Казалось, Джон Фонтанелли не слышит его.
– Не знаю, как вы сделали это. Как можно убить кого-то при помощи пчел? Мне представляется банка с завинчивающейся крышкой, а в ней – свежая, сладкая, сочная груша, может быть, с парочкой крошечных отверстий для пчел. Я представляю себе человека, который хватает тщедушного мальчишку и засовывает ему в рот грушу, полную пчел. Не знаю, как это сработало. Вы общались с Лоренцо? Заговорили с ним под каким-то предлогом, чтобы выяснить, как с ним расправиться? Может быть, вам тоже досталась пара укусов, ну и что? Вы знали, что от пчелиного яда Лоренцо умрет, как вы всегда знаете все и о каждом, с кем имеете дело. И он умер, как раз вовремя, до назначенного дня, потрясающе неподозрительным образом.
Воцарилась немая тишина, в которой слышно было только дыхание Джона, похожее на тихое всхлипывание.
Наконец Маккейн осторожно откашлялся.
– Нет, Джон, так не пойдет. Прежде чем выдвигать против кого-то столь тяжкие обвинения, вы должны убедиться, что все вами сказанное вы сможете доказать.
– Ага, – задумчиво кивнул Джон.
– А вы не сможете, Джон, – добавил Маккейн. – Ничего этого вы не сможете доказать.
Джон шмыгнул носом.
– Где вы были в тот день, когда умер Лоренцо?
– Не будьте глупцом, – несдержанно ответил Маккейн. – Конечно же, я не помню. Но не сомневаюсь, что достаточно заглянуть в старый еженедельник, и я смогу восстановить события.
– Дело может быть пересмотрено.
– Нет никакого дела. Вы прямо помешались, Джон.
– Если посмотреть бронь в авиакомпаниях, можно установить, когда вы были в Италии. – Он запнулся. – Но если вспомнить, насколько легко я улетел из США по поддельному паспорту, то, вероятно, это не имеет смысла, да?
Маккейн кивнул.
– Вы ничего не сможете доказать. Потому что доказывать нечего.

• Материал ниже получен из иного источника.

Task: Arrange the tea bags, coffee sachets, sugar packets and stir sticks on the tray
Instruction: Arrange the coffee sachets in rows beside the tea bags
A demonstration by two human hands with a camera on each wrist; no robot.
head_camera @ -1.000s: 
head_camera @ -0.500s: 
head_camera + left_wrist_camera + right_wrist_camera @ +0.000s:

– Вы правы. Я не смогу это доказать, – сказал Джон и включил настольную лампу. – Но вы сделали еще кое-что, настоящую глупость, и ее я смогу доказать. – В его голосе вдруг звякнула сталь, и движение, которым он вынул из пиджака сложенный лист бумаги, было похоже на удар лапы пантеры. – Вы оплатили консультационные услуги общей стоимостью в миллиард долларов фирме «Каллум консалтинг». Фирме, которая принадлежит вам. Любой суд на этой планете усмотрит в этом по меньшей мере нелояльность работодателю, а значит, тяжкое нарушение трудового договора управляющего, что оправдывает немедленное увольнение.
Маккейн оглянулся. Словно из-под земли вдруг выросли в дверях и вдоль стены сотрудники службы безопасности. Включение настольной лампы было сигналом, о котором они условились с Джоном.
– Вы уволены, Малькольм, – ледяным тоном произнес Джон. – Если у вас еще остались личные вещи в письменном столе, вы можете сейчас забрать их с собой. А затем господа проводят вас к выходу. – Он бросил на него полный презрения взгляд. – Ну, да вы знаете процедуру.